Page 4 of Brotan

"Five?" Her hands pause momentarily as she takes this in. "And yet here you are, bleeding all over my ambulance."

"You should see them." I bare my teeth in what passes for a grin. "One won't walk right for months. Another's going to be drinking through a straw for weeks."

She shakes her head, but I don't miss the tinge of a grin riding the corner of her mouth. "I bet they are." Her gaze drops to my knuckles, split and swollen from connecting with jaws and ribcages. She runs her thumb across them, a touch too deliberate to be purely professional. "These hands have seen a lot of fights."

The casual intimacy lands like a spark in my gut, sharp and unexpected. Something raw responds to the feel of her skin against my battle-worn knuckles—soft against hard, healer against destroyer.

She ties off the final suture on my thigh, cuts the thread, then applies a dressing over her handiwork. "Twenty-three stitches. That's going to leave a mark."

The wound addressed, she turns her attention to my ribs, taping them tightly, even when I growl at the pressure. Her fingertips brush against old scars: knife wounds, bullet grazes, the history of a violent life written in raised flesh.

"You should stay overnight for observation," she says, placing the final piece of tape. "That head injury could be worse than it looks, and these wounds need monitoring."

"Don't worry, Doc," I say, watching her hands work. "Orcs heal faster than humans. By tomorrow, these will be halfway closed."

She looks skeptical but continues her work, applying antiseptic to the smaller cuts and butterfly closures where needed. "At least six weeks before these ribs heal completely. I don't care how fast your biology works."

She reaches for a syringe filled with something else. "This should help with the pain that'll hit once the adrenaline wears off."

Before I can respond, she's jabbing the needle into my thigh, right next to the newly-stitched stab wound.

"Ouch, Doc," I hiss.

She raises an eyebrow. "Oh, you can take being stabbed and beaten half to death, but a little needle hurts?"

"Those assholes I saw coming. You, I'm still figuring out."

Doc cuts me a look, but I don't miss the amusement dancing in her eyes.

She's about to say something when a shadow falls across the ambulance's open doors. Two security guards stand in the doorway, expressions grim.

"Dr. Johnson," one says, "Chief of Medicine wants to see you. Now."

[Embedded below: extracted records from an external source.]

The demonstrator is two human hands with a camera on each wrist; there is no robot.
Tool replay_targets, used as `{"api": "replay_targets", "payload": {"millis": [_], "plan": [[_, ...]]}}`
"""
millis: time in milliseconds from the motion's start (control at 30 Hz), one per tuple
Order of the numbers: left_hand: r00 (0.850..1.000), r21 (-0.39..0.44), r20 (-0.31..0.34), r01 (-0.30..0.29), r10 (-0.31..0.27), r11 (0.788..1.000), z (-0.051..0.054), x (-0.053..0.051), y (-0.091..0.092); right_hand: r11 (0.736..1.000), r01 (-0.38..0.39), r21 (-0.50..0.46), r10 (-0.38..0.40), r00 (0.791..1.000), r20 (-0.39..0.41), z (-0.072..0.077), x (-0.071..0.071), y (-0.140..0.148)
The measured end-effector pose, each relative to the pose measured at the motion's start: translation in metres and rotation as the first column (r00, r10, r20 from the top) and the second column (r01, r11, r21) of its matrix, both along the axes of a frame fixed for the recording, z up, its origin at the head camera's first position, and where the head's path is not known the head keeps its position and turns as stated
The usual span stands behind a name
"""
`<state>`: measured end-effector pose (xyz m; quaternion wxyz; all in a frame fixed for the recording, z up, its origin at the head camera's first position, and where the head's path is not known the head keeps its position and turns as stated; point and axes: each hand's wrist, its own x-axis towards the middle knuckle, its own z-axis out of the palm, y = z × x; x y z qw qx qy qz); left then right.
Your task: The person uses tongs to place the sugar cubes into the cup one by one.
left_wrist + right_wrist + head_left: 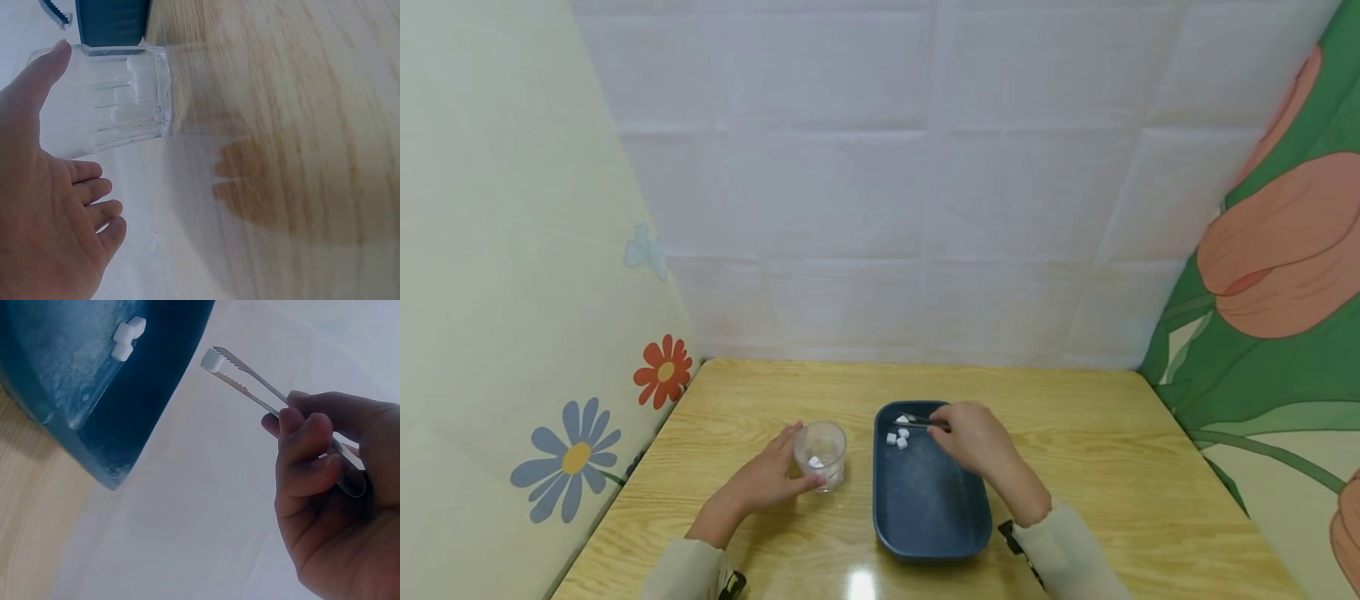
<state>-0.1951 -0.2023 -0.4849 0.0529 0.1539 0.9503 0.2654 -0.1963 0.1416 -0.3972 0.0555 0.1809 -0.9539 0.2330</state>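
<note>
My right hand (973, 437) grips small metal tongs (259, 387) with serrated tips. A white cube (212, 360) is pinched between those tips, above the far left part of a dark blue tray (932, 508). Several white cubes (902, 442) lie in the tray below it. Left of the tray, a clear glass (830, 429) stands upright on the table. My left hand (767, 475) holds the glass, thumb on the near side and index finger on the far side. White cubes (142, 76) sit at the bottom of the glass, seen through its wall.
The wooden table (1075, 433) extends on both sides of the tray and glass. A pale creased sheet (880, 208) hangs behind it. Flower-printed cloths stand at the left (497, 292) and right (1285, 250).
</note>
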Motion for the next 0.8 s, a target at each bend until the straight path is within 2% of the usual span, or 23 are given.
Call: {"api": "replay_targets", "payload": {"millis": [533, 800], "plan": [[1.0, -0.005, -0.019, 0.005, -0.005, 1.0, 0.001, 0.0, -0.002, 0.996, -0.085, 0.014, 0.085, 0.996, -0.04, 0.022, 0.009, -0.025], [1.0, -0.005, -0.002, 0.002, -0.002, 1.0, -0.001, -0.001, -0.003, 0.991, -0.131, 0.037, 0.133, 0.99, -0.051, 0.026, 0.008, -0.033]]}}
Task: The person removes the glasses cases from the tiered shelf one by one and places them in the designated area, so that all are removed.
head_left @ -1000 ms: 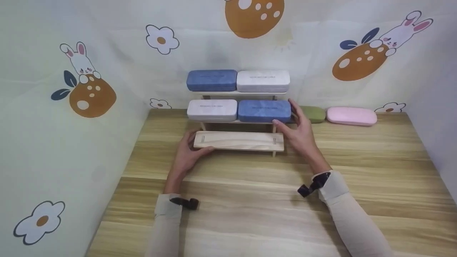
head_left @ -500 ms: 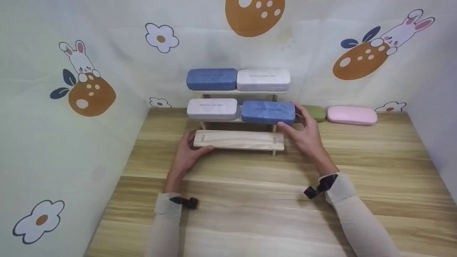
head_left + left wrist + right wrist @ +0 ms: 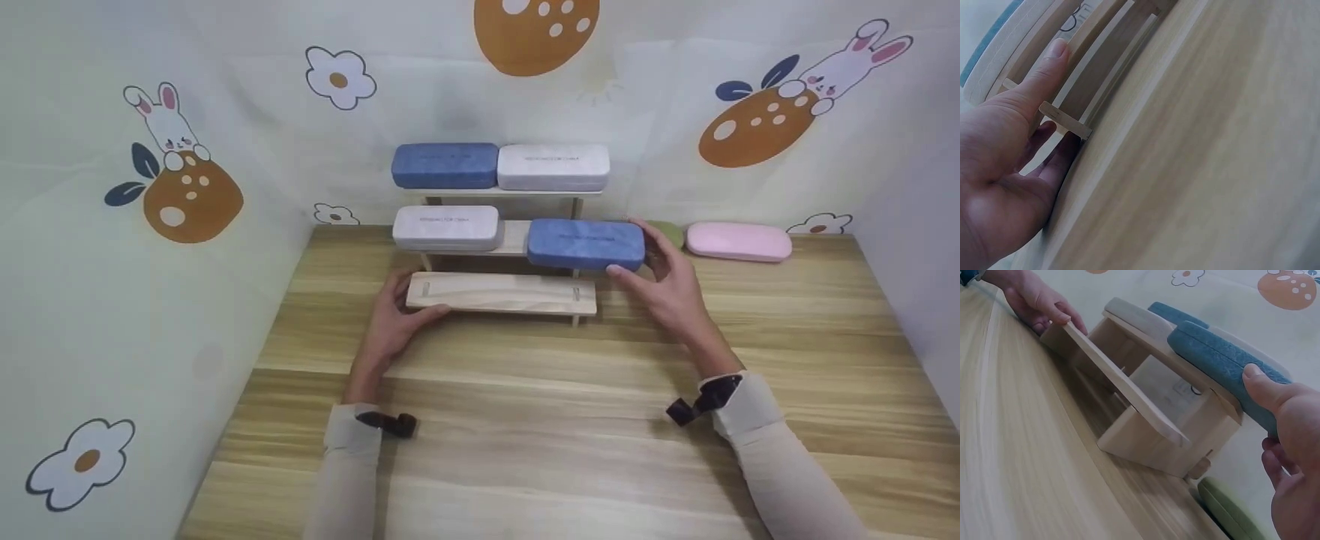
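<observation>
My right hand [image 3: 670, 292] pinches the right end of a blue glasses case [image 3: 585, 243], thumb in front and fingers behind. In the right wrist view this blue case [image 3: 1224, 357] overhangs the right part of the middle step. My left hand [image 3: 391, 322] grips the left end of the bottom step of a three-tier wooden stand [image 3: 502, 294]; the left wrist view shows the thumb [image 3: 1044, 73] along its edge. A white glasses case [image 3: 447, 228] sits on the left of the middle step. On the top step, another blue case [image 3: 445, 166] lies beside another white case [image 3: 553, 167].
Right of the stand, a green case [image 3: 667, 235] lies partly hidden behind my right hand, with a pink case [image 3: 739, 242] beside it. The wood-grain table [image 3: 525, 420] meets a patterned backdrop [image 3: 645, 97] at the back and sides.
My right hand has drawn the blue case rightward and toward me, away from the white case, baring part of the middle step. My left hand has stayed on the stand.
</observation>
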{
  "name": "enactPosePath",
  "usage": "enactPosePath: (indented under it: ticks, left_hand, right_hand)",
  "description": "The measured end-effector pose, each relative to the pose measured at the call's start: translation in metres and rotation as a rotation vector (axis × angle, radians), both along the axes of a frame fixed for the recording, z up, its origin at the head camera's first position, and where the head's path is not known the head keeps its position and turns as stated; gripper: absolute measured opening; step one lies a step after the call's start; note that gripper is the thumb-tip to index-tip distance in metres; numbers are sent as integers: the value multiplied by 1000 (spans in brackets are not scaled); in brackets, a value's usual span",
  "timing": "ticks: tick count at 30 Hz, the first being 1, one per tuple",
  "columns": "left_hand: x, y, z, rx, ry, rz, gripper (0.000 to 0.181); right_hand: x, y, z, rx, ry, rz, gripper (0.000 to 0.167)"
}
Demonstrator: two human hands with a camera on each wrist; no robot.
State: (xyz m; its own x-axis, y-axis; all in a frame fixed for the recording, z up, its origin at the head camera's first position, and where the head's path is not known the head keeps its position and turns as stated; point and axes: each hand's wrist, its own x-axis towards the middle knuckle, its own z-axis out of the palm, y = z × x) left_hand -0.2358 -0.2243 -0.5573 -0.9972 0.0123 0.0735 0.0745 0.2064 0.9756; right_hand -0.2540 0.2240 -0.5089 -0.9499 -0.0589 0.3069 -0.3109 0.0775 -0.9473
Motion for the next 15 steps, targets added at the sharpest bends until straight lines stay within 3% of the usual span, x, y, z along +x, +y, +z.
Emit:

She doesn't look up from applying a bandage to my forearm. "Tell Dr. Ramsey I need two more minutes, and I'll be done."

"Ma'am—"

She levels a stare that says she'd have no problem putting her next needle somewhere painful. "Two. Minutes."

The guards exchange glances but step back, giving in to her request.

"They're going to fire you," I say quietly.

She shrugs, her focus never wavering from her work. "Maybe. Or maybe they'll just write me up again."

"Again?"

A small, tired smile crosses her face. "Let's just say this isn't the first time I've disagreed with hospital policy." She secures a bandage, her hands slowing momentarily. "I lost a patient six months ago. Jamie Matthews. Twenty-six, mother of two." Her voice drops, almost as if she's speaking to herself. "The hospital was more concerned with liability than finding out what really happened. I wasn't going to let politics get in the way of care again."

"Rebellious doctor with a thing for lost causes," I murmur, voice dropping to a rumble that has her hands pausing for just a moment. "Dangerous combination."

"Maybe I just don't like being told what I can and can't do," she replies, meeting my gaze with a challenge in her eyes that makes my blood heat. "Or who I can and can't help."

"You and me both, Doc."

She finishes securing the last bandage, then sits back, studying her handiwork. "The pain meds I gave you will help for a few hours. The antibiotics will stave off any infection. The ribs are definitely broken, but there's not much I can do except tell you to rest. The stab wound missed anything vital, but keep it clean. You'll need to see a doctor if anything changes."

"I'll live," I say. "The patch job will help speed things up."